# Turn signal does not work after a few minutes of running



## calfaro (Aug 28, 2002)

I started my car normally (sentra 92 gxe - stick) and went to work. After 15 mins I tried to use my side turn signal and and it did not work. Hazard lights were workind and headlights. I figured it was the fuse. When I got to work I check and it was fine. I turned the car on again and both turn signals were working (left and right) so I was happy. I left work and same thing, this time after 3 mins it stopped working. Anyone know why that would happen? I have not made any changes to the car in any way for months. 
Thanks in advanced


----------



## UNISH25 (Aug 12, 2002)

Something loose somewhere(wire, harness, relay, fuse)...find it fast before a short circuit happens!


----------



## calfaro (Aug 28, 2002)

*where?*

This is going to sound naive, but where would I look for that? cables and relay and stuff? What will be the sign that something is loose?

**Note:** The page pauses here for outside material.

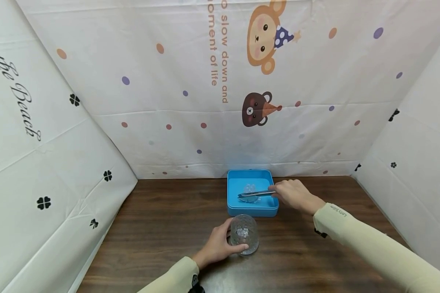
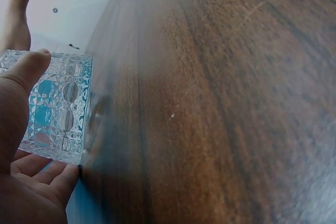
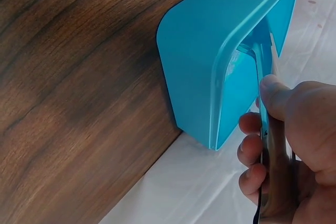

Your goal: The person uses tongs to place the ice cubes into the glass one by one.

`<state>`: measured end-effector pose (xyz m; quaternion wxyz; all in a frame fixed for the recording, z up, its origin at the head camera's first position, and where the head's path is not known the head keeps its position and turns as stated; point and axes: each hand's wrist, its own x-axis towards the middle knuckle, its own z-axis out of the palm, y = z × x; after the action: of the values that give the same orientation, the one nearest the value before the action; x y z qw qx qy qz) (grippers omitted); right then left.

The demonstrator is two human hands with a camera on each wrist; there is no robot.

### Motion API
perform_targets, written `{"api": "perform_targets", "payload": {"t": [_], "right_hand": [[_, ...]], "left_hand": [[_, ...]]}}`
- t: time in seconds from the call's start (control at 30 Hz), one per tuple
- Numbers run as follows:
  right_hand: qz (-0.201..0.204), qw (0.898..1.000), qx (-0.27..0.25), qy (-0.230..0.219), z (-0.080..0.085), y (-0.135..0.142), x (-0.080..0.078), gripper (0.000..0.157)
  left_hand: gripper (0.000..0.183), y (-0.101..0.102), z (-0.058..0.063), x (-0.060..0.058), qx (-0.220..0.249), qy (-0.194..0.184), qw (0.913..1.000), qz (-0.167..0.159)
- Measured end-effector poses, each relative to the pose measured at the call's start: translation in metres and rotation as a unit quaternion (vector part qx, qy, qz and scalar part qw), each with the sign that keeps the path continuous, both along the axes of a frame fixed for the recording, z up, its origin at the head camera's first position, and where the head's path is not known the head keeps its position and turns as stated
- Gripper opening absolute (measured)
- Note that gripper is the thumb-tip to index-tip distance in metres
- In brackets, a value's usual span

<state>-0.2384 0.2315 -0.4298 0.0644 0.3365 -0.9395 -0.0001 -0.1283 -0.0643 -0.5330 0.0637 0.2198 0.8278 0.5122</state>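
Note:
A clear cut-glass tumbler (image 1: 246, 240) stands upright on the wooden table, and my left hand (image 1: 215, 246) grips it from the left. The left wrist view shows the thumb on one side of the patterned glass (image 2: 62, 109) and the fingers on the other. Something clear and shiny shows inside the tumbler. My right hand (image 1: 292, 194) holds metal tongs (image 1: 257, 193), their tips down inside a blue plastic box (image 1: 252, 212). Clear, ice-like pieces (image 1: 250, 188) lie in the box around the tongs. In the right wrist view the fingers and thumb wrap the tongs (image 3: 275, 166).
The blue box sits at the back of the brown wooden table (image 1: 168, 228), close to a white printed cloth backdrop (image 1: 190, 138). More white cloth hangs at the left (image 1: 58, 175) and right sides. The tumbler stands just in front of the box.

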Motion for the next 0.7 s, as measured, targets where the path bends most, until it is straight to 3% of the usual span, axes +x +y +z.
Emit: {"api": "perform_targets", "payload": {"t": [0.43,0.7], "right_hand": [[-0.008,1.0,-0.02,0.001,0.004,0.002,-0.001,0.027],[-0.01,0.996,-0.085,-0.006,0.014,0.01,0.004,0.033]], "left_hand": [[0.079,-0.001,0.002,0.001,0.004,0.001,1.0,-0.002],[0.079,0.0,0.001,0.002,0.002,0.004,1.0,0.0]]}}
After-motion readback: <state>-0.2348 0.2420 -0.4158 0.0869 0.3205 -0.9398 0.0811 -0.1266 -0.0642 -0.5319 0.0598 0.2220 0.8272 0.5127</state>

And also, thanks by the way.


----------



## UNISH25 (Aug 12, 2002)

Trace back your turn signal wiring...
you should be able to find something. Or look behind the dash..


----------



## calfaro (Aug 28, 2002)

*I remembered something*

Two years ago I got a git from my dear mother (a thermal cup for coffee in those cold winter days) and I just hit me today on my way back from work. The height of the cup when placed on the cup holder just pushes the 4 way flasher/hazard lights control a little and it caused the side turn signal not to work. I had a similar cup in there for the past 2 or 3 days. I looked at it and removed it and since then the turn signals both work perfectly. The cup was shifting as I was taking some turns kind of fast. This caused the cup to push the button some times and that is why when I started driving I would not have the problem.

It had happened to me before but I think I just complitely forgot about it. If anyone ever has the same problem, this is the solution.

Thanks also for answering to my query.

Carlos


----------



## UNISH25 (Aug 12, 2002)

LOL...problem solved! BUT!!!!...
So your hazard lights disable your turn signals right? 
So how come your hazard lights never came on?


----------



## calfaro (Aug 28, 2002)

*I don't know - i have a guess*

In that car, the button has to be pressed, sort of deep, more than half an inch I would say. The cup was pushing it half way, not turning then on but not complitely free. I have not had the problem again. I tild myself I would never use the cup on the left cup holder. The problem with the right cup holder is that the cup keeps on turning on the rear defroster.

I will put a sticker there saying :do not put fat cups here. 

Maybe it won't happen again.

Oh well....


----------